In this way, the serialised novel resembles television series prior to the advent of the Internet and DVD box sets. We once had no choice but to wait for the next week’s episode of a compelling programme.

In Australia, we were also vulnerable to lengthy delays between seasons, with no other way to discover what was happening to our favourite characters short of hopping on an international flight. Most notably, daily soap Days of Our Lives ran on a five-year delay in Australia until 2004. Channel Nine then aired a special that distilled four years of plotlines into one hour in order to catch up to more recent episodes.

The long hiatuses required between television seasons meant that the cliffhanger, inspired by the success of Dallas’s “Who Shot J.R.?” episode in 1980, became a stock device for ensuring that audiences returned after the non-ratings period. Dramas such as HBO’s True Blood have ramped up the cycle of unresolved cliffhangers, with each episode leaving a compelling question unanswered, or a central character lying prostrate with fangs pressed at his throat.
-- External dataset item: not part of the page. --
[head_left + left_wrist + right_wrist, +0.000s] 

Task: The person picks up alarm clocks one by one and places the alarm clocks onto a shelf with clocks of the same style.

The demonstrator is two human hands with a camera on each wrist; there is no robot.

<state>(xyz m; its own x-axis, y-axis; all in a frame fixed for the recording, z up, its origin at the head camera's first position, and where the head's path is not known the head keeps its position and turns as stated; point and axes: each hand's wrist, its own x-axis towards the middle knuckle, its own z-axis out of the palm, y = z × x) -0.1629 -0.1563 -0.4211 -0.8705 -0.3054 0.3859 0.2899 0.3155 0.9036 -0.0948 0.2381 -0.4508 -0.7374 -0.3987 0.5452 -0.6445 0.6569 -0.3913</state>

Sky TV billboard for True Blood. Flickr: shining.darkness

A significant number of people still consume series such as True Blood by viewing or streaming weekly in order to avoid spoilers and keep current with social media conversations. Yet many other TV viewers now prefer to gorge on an entire season via streaming, downloading, or DVD. This method of consumption removes the suspenseful wait between episodes, and enables the viewer to more clearly follow, and remember, plot developments.

The question is, if more viewers continue to abandon traditional viewing patterns, consuming drama series as if they are a long film to be watched in one or two sittings, will the form and content of TV series shift along with them?

If we look back to serialised Victorian novels, we might have a predictor of how the TV series could evolve. Sensation fiction, in particular, aimed to grip readers with ever more shocking partial revelations at the conclusion of each instalment just like True Blood.

When a story had finished its run in a newspaper or magazine, it was usually published in a novel edition that made alterations to the serialised version. Once a story was going to be consumed at the pace of the reader, who held the complete novel in her hands, the need for contrived cliffhangers at the end of every chapter was reduced.

Some of these cliffhangers, which were essential in the serial versions, were removed in novel editions.

We can only speculate on the future of television now that traditional methods of broadcast have shifted so dramatically. Yet it is likely that these changes in how we consume television will have some affect on the content we watch in the same way as shifting patterns of print publication altered the very nature of popular fiction in the 19th century.